Material shown =
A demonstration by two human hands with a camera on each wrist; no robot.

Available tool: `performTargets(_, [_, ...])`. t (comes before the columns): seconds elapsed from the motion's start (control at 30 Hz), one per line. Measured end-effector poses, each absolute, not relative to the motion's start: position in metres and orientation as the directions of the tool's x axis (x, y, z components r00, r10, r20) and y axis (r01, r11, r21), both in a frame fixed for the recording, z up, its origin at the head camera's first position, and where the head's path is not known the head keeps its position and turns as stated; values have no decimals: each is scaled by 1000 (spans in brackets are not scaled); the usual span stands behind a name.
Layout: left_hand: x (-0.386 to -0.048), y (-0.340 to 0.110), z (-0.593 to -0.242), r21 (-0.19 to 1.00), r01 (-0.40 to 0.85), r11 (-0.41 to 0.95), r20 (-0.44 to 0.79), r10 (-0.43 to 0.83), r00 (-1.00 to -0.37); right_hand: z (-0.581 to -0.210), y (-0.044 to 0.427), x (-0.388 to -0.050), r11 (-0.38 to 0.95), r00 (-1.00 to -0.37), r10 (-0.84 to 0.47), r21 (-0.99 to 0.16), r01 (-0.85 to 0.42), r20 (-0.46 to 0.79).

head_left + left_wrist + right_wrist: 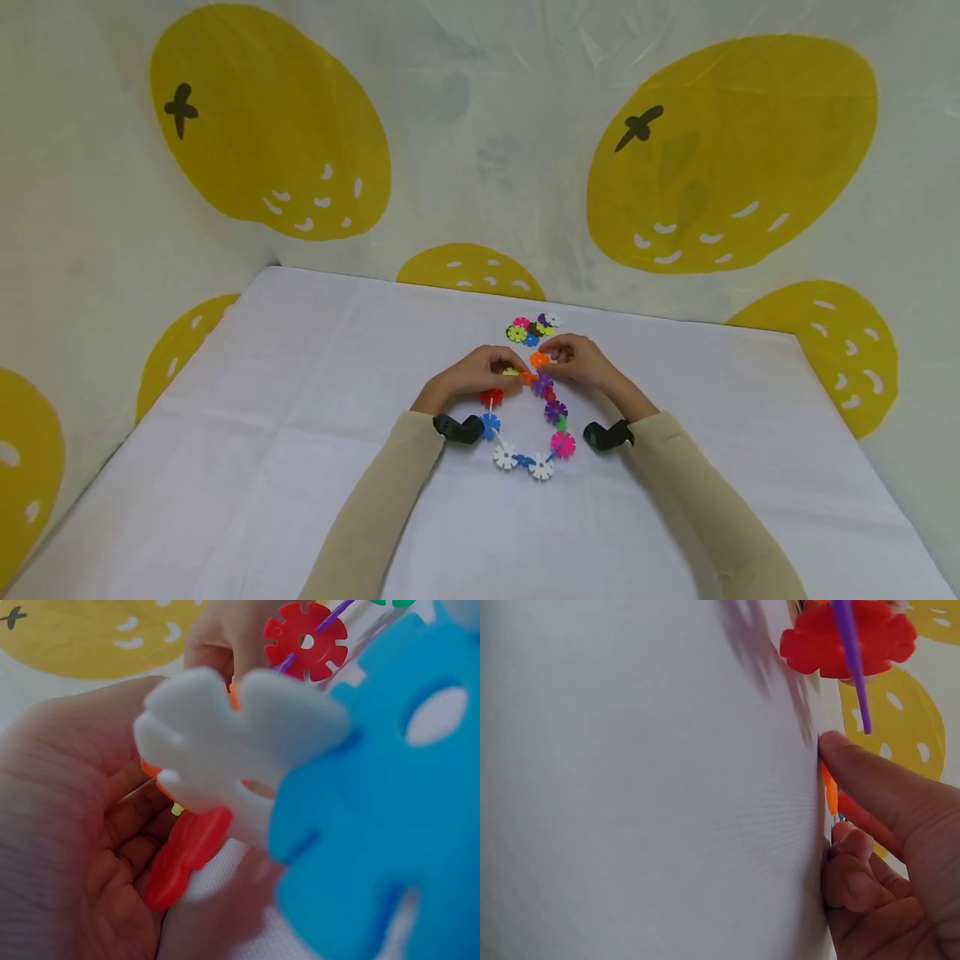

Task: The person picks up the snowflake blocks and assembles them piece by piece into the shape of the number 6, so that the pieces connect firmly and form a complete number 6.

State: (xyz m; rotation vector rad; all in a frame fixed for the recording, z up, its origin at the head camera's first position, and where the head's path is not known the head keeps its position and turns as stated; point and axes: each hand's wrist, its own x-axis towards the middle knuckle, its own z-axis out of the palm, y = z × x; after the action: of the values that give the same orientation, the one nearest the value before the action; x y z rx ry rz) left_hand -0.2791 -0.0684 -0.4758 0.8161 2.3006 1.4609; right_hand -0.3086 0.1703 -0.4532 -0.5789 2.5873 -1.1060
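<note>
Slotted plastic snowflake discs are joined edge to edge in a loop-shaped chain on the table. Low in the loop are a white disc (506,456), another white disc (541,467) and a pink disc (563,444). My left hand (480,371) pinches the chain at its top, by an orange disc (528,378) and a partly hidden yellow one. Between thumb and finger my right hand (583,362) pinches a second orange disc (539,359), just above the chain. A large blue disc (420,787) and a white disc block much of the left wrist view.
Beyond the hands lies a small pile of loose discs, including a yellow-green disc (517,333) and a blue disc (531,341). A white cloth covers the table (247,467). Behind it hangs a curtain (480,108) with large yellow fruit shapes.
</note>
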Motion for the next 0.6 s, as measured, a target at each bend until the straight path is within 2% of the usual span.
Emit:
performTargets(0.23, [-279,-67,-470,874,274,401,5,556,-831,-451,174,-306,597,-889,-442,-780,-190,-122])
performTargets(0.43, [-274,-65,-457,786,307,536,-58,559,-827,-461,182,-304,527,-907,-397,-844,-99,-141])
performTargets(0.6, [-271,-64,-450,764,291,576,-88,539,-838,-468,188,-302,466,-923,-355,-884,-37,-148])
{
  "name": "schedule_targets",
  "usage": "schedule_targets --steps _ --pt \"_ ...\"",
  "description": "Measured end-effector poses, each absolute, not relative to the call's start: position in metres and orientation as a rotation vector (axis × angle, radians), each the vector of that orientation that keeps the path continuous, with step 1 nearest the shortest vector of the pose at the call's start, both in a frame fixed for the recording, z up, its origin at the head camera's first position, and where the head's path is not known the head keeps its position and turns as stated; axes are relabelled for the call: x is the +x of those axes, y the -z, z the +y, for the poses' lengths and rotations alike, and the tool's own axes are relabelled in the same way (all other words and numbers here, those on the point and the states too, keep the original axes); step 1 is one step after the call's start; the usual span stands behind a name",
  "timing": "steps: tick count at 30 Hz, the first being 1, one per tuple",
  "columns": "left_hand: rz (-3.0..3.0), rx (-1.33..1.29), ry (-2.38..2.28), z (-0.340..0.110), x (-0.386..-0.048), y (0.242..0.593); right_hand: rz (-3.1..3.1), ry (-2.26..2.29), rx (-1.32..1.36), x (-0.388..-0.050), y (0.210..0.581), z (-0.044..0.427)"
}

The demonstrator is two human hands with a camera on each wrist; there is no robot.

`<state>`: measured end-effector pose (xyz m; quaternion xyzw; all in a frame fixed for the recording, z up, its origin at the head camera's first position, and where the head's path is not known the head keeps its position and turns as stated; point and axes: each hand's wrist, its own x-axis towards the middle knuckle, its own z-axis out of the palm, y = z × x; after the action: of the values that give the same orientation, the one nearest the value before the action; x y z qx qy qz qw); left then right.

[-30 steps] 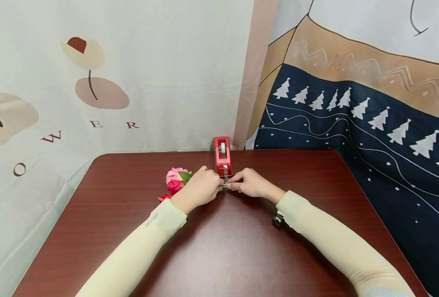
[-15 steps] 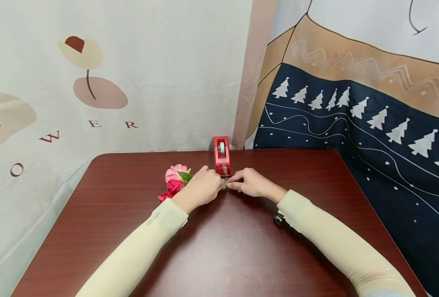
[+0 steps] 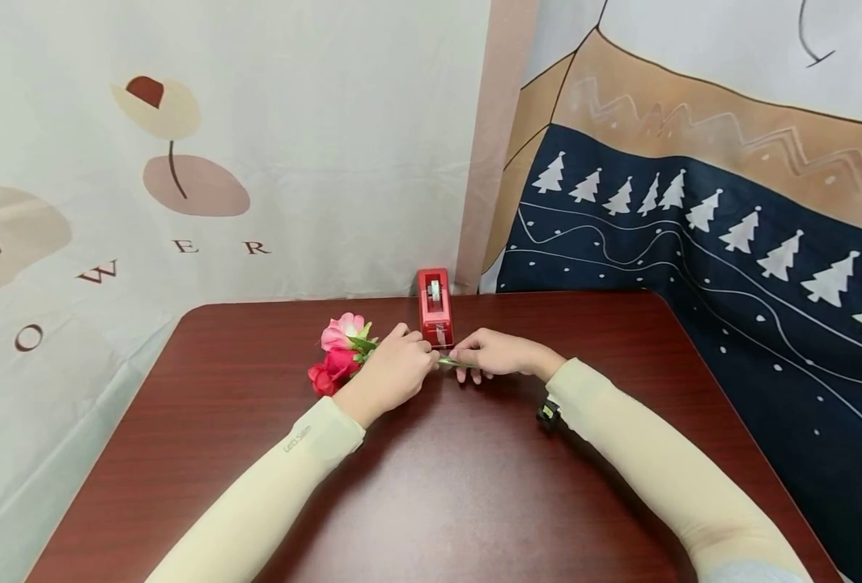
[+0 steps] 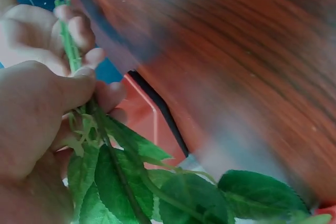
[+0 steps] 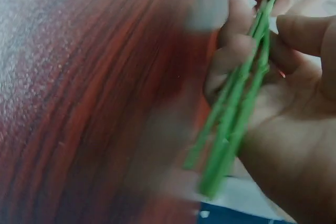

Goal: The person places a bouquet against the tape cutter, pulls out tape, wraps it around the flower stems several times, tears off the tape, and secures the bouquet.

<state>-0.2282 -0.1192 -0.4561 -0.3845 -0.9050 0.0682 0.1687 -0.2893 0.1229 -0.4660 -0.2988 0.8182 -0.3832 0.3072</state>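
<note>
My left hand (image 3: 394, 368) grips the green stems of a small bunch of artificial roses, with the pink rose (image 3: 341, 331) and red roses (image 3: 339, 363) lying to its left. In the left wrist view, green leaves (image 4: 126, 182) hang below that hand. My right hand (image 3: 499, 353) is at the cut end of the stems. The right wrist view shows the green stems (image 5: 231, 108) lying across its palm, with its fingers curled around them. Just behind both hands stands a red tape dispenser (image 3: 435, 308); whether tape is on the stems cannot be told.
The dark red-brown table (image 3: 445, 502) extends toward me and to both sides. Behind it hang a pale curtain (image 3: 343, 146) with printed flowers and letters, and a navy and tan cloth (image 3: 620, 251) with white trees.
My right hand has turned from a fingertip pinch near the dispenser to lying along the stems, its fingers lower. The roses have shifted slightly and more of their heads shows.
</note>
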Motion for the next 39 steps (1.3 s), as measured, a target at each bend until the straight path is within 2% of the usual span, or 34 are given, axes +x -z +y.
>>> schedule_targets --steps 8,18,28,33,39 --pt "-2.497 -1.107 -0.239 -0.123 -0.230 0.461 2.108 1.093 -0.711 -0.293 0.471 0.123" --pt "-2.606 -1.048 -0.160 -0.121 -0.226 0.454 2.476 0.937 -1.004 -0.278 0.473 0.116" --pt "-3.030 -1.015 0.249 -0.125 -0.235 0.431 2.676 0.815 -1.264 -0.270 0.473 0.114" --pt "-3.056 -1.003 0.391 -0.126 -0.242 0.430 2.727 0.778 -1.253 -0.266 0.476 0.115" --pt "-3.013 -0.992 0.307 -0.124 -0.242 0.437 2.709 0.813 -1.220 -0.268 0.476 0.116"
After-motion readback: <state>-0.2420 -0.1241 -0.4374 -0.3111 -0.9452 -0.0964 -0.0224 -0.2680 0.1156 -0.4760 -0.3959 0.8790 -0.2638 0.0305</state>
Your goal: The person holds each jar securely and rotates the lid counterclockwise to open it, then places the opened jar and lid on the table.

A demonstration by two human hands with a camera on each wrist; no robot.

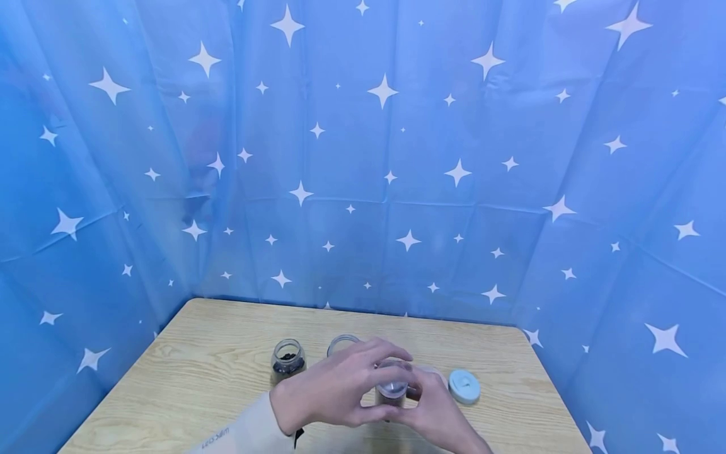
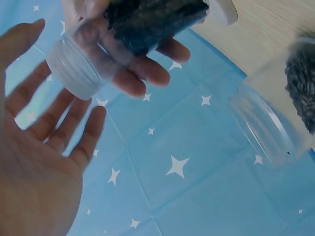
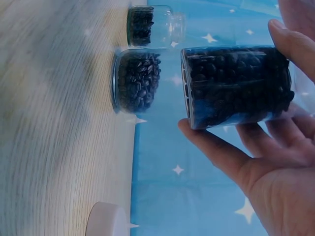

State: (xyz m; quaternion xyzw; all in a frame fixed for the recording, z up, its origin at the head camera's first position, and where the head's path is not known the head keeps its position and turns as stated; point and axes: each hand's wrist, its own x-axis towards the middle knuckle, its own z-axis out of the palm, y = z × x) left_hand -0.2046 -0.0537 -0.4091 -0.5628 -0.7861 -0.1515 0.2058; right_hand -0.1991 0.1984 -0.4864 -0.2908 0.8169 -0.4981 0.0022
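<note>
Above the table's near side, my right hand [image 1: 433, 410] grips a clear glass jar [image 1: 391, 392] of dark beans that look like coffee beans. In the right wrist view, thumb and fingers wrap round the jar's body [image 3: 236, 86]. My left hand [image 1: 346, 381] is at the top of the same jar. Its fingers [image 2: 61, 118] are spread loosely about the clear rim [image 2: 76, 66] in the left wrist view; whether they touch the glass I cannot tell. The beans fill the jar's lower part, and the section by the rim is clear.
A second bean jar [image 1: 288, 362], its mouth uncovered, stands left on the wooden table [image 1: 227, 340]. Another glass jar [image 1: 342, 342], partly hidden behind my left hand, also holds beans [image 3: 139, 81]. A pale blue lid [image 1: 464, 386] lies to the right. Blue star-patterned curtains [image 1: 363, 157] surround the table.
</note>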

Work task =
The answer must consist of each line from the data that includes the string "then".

Result below =
`<state>`: measured end-effector pose (xyz m; quaternion xyzw; all in a frame fixed for the recording, z up, its origin at the head camera's first position, and where the head's path is not known the head keeps its position and turns as stated; point and axes: each hand's wrist, its own x-axis towards the middle knuckle, its own z-axis out of the palm, y = z × x; after the action: of the values that give the same orientation, the one nearest the value before the action; x y z qx qy qz qw); left then right.
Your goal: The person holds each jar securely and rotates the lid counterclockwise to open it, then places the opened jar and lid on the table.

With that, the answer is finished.